The village of Fermoselle dates back more than 2,000 years to pre-Roman times, and has been well preserved through the centuries. It is the birthplace of Juan de La Encina (born Juan de Fermoselle), considered 'the father of Spanish theatre' by Oxford University. Fermoselle stands at over 700 metres (2,310 feet) above sea level on the Duero, near the edge of the Arribes cliffs over that river's 163 kilometre-long gorge.
The gorge is noted for green rock formations, some exceeding 150 metres in height, and is known as the Arribes del Duero.
Nearby is the largest natural park in Castile and León, the Arribes del Duero Natural Park, at the confluence of the Duero and the Tormes; the Duero forms the border with Portugal. It is a sanctuary for several endangered bird species, including as the black stork and the royal owl.
Fermoselle has been named a Historic, Cultural, Artistic and Architectural Conjunct of the Patrimony of Spain, as designated by The Commission of Spaniard Patrimony of Castile and León.
There are many extant examples of Roman architecture, including stellas found at the pilgrimage chapel of Santa Cruz, and working Roman water fountains. The area has many rustic stone houses, and narrow medieval streets set on stone pavers.

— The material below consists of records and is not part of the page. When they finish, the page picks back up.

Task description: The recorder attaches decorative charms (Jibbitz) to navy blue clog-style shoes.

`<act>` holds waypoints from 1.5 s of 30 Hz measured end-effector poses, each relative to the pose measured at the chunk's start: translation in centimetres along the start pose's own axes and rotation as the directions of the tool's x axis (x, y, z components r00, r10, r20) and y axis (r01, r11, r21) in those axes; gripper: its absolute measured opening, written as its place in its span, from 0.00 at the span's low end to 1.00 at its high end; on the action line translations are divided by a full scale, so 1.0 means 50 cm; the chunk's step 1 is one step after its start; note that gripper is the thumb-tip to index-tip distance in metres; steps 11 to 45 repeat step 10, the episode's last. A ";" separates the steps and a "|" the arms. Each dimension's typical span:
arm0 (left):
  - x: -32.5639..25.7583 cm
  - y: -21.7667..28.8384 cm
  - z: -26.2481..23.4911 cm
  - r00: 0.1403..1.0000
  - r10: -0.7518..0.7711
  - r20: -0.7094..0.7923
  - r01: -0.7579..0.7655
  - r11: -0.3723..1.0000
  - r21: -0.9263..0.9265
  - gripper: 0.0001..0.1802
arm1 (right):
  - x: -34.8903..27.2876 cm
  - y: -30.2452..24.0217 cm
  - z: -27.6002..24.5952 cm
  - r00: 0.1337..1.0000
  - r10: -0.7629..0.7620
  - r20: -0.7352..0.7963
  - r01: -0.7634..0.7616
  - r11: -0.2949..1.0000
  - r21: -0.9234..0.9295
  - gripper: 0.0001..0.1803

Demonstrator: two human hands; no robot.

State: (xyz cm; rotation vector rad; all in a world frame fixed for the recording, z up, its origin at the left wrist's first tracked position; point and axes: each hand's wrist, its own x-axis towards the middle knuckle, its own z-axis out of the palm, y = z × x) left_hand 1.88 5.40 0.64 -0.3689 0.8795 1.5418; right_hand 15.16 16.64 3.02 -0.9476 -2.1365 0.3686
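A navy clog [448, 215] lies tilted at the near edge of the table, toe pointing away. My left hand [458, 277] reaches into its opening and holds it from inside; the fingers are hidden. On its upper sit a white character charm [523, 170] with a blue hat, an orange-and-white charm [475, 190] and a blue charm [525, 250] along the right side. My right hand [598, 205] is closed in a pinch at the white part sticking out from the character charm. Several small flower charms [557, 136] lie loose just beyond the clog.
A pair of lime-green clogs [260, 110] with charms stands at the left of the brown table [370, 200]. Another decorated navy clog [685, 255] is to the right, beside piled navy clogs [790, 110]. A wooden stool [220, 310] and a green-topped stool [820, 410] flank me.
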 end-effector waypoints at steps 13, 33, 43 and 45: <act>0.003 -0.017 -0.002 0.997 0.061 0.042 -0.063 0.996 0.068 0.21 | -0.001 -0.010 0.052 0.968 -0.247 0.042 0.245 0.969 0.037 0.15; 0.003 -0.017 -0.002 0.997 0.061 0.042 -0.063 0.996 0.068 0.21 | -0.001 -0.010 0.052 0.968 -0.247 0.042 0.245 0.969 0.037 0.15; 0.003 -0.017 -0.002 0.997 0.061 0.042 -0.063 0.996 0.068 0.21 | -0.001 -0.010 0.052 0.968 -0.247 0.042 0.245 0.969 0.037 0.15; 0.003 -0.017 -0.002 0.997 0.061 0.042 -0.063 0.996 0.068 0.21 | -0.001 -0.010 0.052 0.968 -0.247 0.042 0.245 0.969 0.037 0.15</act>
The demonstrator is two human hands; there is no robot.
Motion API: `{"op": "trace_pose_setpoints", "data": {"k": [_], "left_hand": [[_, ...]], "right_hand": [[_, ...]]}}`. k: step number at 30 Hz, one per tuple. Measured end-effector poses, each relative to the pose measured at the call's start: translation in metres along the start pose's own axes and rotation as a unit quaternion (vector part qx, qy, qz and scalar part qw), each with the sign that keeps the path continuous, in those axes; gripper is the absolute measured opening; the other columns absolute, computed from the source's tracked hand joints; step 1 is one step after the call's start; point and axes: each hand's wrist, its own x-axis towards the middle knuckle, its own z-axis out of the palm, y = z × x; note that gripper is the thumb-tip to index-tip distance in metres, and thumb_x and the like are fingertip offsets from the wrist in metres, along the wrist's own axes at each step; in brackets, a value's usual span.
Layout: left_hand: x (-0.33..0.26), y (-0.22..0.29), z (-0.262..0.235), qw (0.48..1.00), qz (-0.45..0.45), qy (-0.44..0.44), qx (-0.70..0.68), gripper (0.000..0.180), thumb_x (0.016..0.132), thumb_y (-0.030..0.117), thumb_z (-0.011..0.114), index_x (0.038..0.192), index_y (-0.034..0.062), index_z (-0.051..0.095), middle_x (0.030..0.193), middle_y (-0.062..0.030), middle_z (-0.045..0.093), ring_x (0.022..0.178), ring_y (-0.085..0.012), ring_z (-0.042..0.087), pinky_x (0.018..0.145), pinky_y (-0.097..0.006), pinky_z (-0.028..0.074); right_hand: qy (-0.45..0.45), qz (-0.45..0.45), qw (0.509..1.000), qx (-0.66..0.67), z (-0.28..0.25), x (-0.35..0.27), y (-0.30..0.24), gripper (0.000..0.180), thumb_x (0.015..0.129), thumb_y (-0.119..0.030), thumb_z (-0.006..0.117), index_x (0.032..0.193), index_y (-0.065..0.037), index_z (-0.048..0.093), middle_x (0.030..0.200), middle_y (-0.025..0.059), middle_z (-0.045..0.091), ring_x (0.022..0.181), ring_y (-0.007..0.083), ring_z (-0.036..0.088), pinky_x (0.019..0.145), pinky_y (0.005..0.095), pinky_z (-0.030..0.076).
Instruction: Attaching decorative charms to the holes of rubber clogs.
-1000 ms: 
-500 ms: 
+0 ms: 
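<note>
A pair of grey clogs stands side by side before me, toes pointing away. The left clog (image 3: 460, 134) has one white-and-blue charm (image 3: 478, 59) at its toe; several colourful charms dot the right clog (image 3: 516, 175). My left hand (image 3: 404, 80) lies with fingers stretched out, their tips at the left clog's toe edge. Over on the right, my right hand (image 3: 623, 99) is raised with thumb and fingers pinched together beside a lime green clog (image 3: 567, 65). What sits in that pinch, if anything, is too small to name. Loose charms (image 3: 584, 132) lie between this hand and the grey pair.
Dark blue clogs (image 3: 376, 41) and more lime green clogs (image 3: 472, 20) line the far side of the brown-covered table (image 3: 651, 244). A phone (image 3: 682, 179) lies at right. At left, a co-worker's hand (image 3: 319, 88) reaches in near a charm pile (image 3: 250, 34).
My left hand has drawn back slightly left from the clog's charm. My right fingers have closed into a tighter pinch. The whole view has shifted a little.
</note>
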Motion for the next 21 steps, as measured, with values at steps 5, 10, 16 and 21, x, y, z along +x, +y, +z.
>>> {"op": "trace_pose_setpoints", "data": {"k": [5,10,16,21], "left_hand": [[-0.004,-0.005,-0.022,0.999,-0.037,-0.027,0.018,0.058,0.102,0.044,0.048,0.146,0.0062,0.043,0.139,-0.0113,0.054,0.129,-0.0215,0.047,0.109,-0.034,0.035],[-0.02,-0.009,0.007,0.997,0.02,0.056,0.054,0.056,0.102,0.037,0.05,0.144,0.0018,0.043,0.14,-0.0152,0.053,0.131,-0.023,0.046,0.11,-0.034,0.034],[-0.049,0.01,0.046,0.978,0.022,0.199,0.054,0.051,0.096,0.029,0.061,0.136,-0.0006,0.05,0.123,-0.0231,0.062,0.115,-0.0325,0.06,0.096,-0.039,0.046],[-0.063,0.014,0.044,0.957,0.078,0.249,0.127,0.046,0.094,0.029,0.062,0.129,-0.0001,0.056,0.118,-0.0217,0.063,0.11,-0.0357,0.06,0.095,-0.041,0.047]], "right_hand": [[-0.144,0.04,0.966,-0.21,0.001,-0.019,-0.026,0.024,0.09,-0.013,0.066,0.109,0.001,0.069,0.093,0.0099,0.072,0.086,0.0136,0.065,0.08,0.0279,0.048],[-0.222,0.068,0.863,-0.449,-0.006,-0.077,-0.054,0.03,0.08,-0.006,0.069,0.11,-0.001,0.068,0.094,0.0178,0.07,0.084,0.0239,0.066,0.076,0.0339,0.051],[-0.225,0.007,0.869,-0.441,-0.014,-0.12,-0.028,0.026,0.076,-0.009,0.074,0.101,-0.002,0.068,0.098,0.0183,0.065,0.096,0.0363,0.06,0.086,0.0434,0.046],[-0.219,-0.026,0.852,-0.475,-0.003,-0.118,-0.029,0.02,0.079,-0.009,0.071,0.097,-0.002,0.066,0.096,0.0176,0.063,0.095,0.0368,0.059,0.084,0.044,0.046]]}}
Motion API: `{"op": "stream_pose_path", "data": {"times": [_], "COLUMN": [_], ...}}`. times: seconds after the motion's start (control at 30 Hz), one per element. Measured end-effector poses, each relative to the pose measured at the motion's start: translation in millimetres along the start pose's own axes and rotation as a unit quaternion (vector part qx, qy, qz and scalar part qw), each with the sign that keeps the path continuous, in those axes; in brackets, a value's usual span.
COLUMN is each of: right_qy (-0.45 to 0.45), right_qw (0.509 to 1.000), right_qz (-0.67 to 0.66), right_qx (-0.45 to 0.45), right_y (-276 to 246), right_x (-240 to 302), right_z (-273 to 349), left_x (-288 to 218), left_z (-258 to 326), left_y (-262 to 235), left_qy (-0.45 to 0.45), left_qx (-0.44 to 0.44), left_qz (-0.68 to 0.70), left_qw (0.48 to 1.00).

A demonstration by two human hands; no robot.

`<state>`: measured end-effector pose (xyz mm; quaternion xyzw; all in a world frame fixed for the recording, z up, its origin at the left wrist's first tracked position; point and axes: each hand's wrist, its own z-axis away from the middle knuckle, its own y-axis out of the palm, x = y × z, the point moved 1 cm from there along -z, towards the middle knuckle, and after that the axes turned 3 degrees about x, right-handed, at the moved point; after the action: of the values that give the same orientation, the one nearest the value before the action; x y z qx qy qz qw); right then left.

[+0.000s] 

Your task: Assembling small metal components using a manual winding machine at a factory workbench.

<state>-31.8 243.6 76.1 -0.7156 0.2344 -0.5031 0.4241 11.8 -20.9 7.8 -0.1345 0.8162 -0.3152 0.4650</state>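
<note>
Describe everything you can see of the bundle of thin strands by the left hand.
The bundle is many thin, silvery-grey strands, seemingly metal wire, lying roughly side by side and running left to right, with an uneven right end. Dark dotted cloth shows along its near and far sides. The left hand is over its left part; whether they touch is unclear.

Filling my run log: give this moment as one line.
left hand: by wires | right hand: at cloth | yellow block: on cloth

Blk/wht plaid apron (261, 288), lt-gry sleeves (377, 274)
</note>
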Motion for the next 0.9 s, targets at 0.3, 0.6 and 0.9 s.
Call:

Fermoselle has a long history of viticulture. It harvests an autochthonous grape variety called Juan García, a survivor of the phylloxera blight, from terraced vineyards on the rim of the river gorge. The local micro-climate and terrain conditions are similar to Tuscany in Italy. The area's most noted vintner is Don Jorge Garrido, whose family has been making wine in the village since 1732.
A Centre for the Interpretation of the Natural Park of The Arribes del Duero offers information, in various media, about the park environment.